Not saying this is the main reason; others’ responses have been very informative. But I’m sure it’s a factor.

Who was the first person you followed on Quora and why did you follow them?

I’m not scrolling, so I’ll reconstruct based on memory and the relative positioning of followers on my profile.

Philip Newton. I already knew him from my previous life as a Lojbanist; and he acted as what I like to think of as my Quora sponsor, being the first to upvote me and comment me.

.i ki’e doi filip .i fau le da’i nu do na zvati kei; mi na banro tu’a la kuoras.

What is the oldest Greek New Testament manuscript and how was it written?

In the world of scholarly consensus, the earliest fragment of a Greek New Testament gospel is Rylands Library Papyrus P52, containing a few lines of the Gospel of John, and dating anywhere between 125 and 170 AD. As one might expect, there’s a lot of controversy around the exact date. It’s a fragment of a papyrus codex (that is, book as we know it, not scroll, written on both sides); Christianity is believed to have popularised the codex over the scroll as a format.

The earliest complete text of a book of the New Testament is Papyrus 66, a papyrus codex of John, from around 200. The earliest complete New Testament is the Codex Sinaiticus, a parchment codex, dating from the 4th century.

What is the most beautiful writing system (script)?

Originally Answered:

What is the most beautiful written script according to you?


Not because my wife’s Armenian. She doesn’t speak the language.

Not because the alphabet’s well-designed. I think all the letters look the same.

In fact, precisely because I think all the letters look the same. The results look like this:

Beautifully flowing. My time at the Matenadaran was the highlight of my time in Armenia.

What if sign language was compulsory in schools in the same way that English, science and maths are?

Then we’d be properly acknowledging sign language speakers as our fellow citizens. Hell, even exposure once in your schooling would help with that.

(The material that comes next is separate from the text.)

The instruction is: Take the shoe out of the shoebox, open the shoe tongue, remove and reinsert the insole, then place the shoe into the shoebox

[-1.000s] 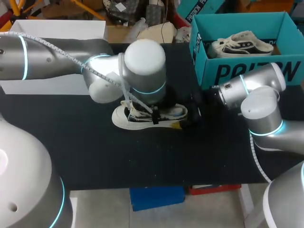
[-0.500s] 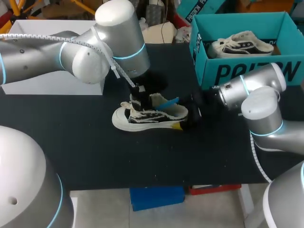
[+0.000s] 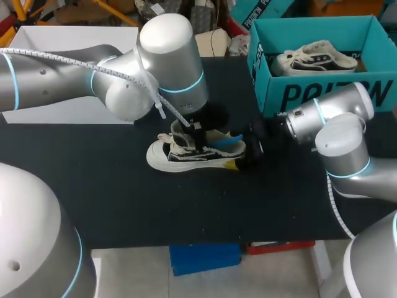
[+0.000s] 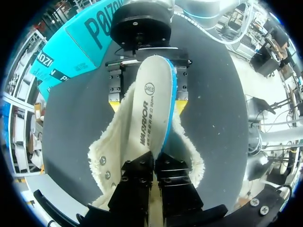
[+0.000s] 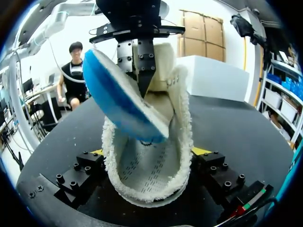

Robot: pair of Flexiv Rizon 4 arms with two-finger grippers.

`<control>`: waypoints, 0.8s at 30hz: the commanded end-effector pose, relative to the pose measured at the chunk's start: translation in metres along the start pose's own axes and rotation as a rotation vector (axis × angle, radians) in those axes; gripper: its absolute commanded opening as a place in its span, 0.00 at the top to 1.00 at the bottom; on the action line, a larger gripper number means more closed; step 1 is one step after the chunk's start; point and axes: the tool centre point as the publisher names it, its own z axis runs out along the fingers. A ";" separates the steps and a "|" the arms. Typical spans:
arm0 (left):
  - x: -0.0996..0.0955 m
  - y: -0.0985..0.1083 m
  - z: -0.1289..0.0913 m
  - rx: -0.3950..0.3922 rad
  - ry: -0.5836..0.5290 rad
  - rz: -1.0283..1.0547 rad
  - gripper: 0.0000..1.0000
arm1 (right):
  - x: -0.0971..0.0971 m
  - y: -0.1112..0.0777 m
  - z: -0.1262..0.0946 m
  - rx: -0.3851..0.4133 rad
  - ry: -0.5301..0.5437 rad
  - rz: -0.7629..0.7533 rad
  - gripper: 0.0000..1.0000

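Head view: shoe (image 3: 180,156) central on table (image 3: 124,205), shoebox (image 3: 322,93) at far edge.

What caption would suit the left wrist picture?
Left jaws pinch the insole over the fleecy shoe, which the right jaws grip.

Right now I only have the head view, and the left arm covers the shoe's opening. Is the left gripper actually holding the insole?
Observer: Yes. In the left wrist view the left gripper is shut on one end of the insole.
Operator: Is the insole seated or lifted?
Observer: Lifted. The right wrist view shows its blue underside tilted up over the opening of the shoe. I cannot tell whether its far end is inside.
Operator: What is the right gripper doing?
Observer: The right gripper is shut on the shoe's heel, with its fingers on either side of it.
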 end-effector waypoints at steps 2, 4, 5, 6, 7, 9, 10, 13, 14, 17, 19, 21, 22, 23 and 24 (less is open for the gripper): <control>-0.003 0.000 0.005 0.024 0.013 0.049 0.95 | 0.002 -0.003 0.001 0.001 -0.001 0.001 1.00; -0.002 0.001 0.006 0.035 0.018 0.076 0.91 | 0.002 -0.003 0.001 0.001 -0.001 0.001 1.00; -0.002 0.002 0.006 0.042 0.025 0.091 0.89 | 0.002 -0.003 0.001 0.001 -0.001 0.001 1.00; -0.001 0.003 0.007 0.038 0.018 0.098 0.89 | 0.002 -0.003 0.001 0.001 -0.001 0.001 1.00; -0.001 0.002 0.009 0.034 0.016 0.098 0.92 | 0.002 -0.003 0.001 0.001 -0.001 0.001 1.00; -0.001 0.000 0.012 0.025 0.019 0.095 0.90 | 0.002 -0.003 0.001 0.001 -0.001 0.001 1.00; 0.000 -0.001 0.013 0.024 0.019 0.097 0.80 | 0.002 -0.003 0.001 0.001 -0.001 0.001 1.00; 0.001 -0.003 0.013 0.021 0.007 0.106 0.35 | 0.002 -0.003 0.001 0.001 -0.001 0.001 1.00; 0.001 -0.004 0.013 0.018 -0.002 0.107 0.34 | 0.002 -0.003 0.001 0.001 -0.001 0.001 1.00; -0.001 -0.002 0.014 0.014 -0.072 0.121 0.41 | 0.002 -0.003 0.001 0.001 -0.001 0.001 1.00; 0.001 0.001 0.014 0.022 -0.101 0.129 0.39 | 0.002 -0.003 0.001 0.001 -0.001 0.001 1.00; 0.001 0.003 0.014 0.034 -0.129 0.136 0.37 | 0.002 -0.003 0.001 0.001 -0.001 0.001 1.00; 0.001 0.004 0.014 0.043 -0.149 0.140 0.38 | 0.002 -0.003 0.001 0.001 -0.001 0.001 1.00; 0.001 0.004 0.015 0.048 -0.161 0.148 0.41 | 0.002 -0.003 0.001 0.001 -0.001 0.001 1.00; 0.002 0.004 0.015 0.055 -0.173 0.156 0.44 | 0.002 -0.003 0.001 0.001 -0.001 0.001 1.00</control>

And I’d be able to borrow my deaf neighbours’ ladder without them them shooing me away because they assume I’m a salesperson. (It happened the once.)

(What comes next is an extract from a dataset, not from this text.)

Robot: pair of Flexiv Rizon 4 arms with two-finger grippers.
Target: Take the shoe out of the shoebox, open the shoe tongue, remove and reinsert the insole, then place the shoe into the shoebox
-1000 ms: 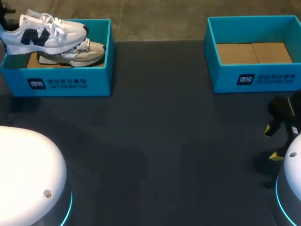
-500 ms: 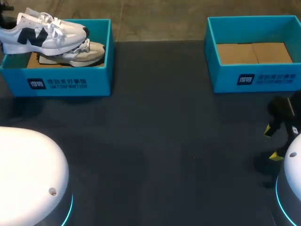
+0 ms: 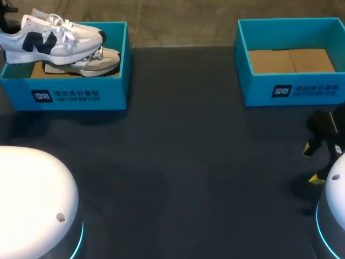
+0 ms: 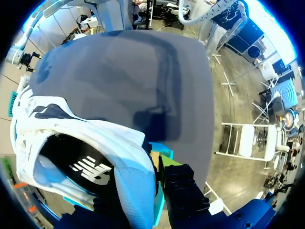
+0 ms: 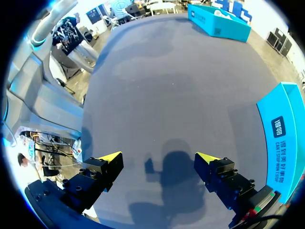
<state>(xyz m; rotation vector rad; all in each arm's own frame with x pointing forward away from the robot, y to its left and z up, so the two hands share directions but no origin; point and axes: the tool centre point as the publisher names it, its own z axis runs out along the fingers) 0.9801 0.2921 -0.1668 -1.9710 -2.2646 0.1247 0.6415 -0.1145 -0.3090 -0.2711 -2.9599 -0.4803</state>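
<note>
Dark bench (image 3: 178,162) fills frame. Left box (image 3: 81,94) upper left; right box (image 3: 291,89) upper right, bare cardboard floor. Shoe (image 3: 51,40) upper left, held above left box rim for extraction; second shoe (image 3: 102,59) beneath, inside. Left claw (image 4: 150,174) clamped on shoe heel collar. Right claw (image 5: 158,160) right edge, spread wide, gripping nothing, probably ready for tongue work.

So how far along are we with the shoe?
Done: nothing finished yet. In hand: the left gripper holds the shoe by its heel, raised over the left box. To do: open it, insole out and back, rebox. The right gripper is open, empty.
</note>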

Plus, a lot more parents would use sign language with their hearing babies, because they can’t wait until they develop the motor skills to speak.

What do Greeks think of Aristidh Kola (Αριστείδης Κόλλιας)?

I was not aware that he’d died. I was even less aware of the conspiracy theories about his death.

I’d come across his books when I was looking at Arvanitika for my linguistics thesis. (My stuff on Balkan language contact ended up left out of the thesis, but I’m grateful for the opportunity to learn about Arvanitika and Aromanian.)

What I thought of him? Amateur, as I think of all Pelasgianists. Eager to prove his loyalty to Greece, like pretty much all Arvanites; I’m surprised from Aristidh Kola – Wikipedia to read that he was as Shqipëtar-friendly as he was. (I’m using Shqipëtar to mean Albania/Kosovo Albanian.)

What do I think of the conspiracy theories? Implausible. But I would think that.

Some consider Shostakovich very uneven in the quality of his output. What pieces are considered of poor quality, and why?

Opprobrium is usually directed at the made-to-order Stalinist cantatas and film music. See for example Putting the Stalin in Shostakovich: pro-Soviet cantatas cause outrage. They are regarded as insincere, bombastic, and forced on him. People in the West know that they weren’t the kind of thing he took pride in, and prefer to ignore them.

I haven’t heard them, because, well, ditto. I’ll queue them up in YouTube today.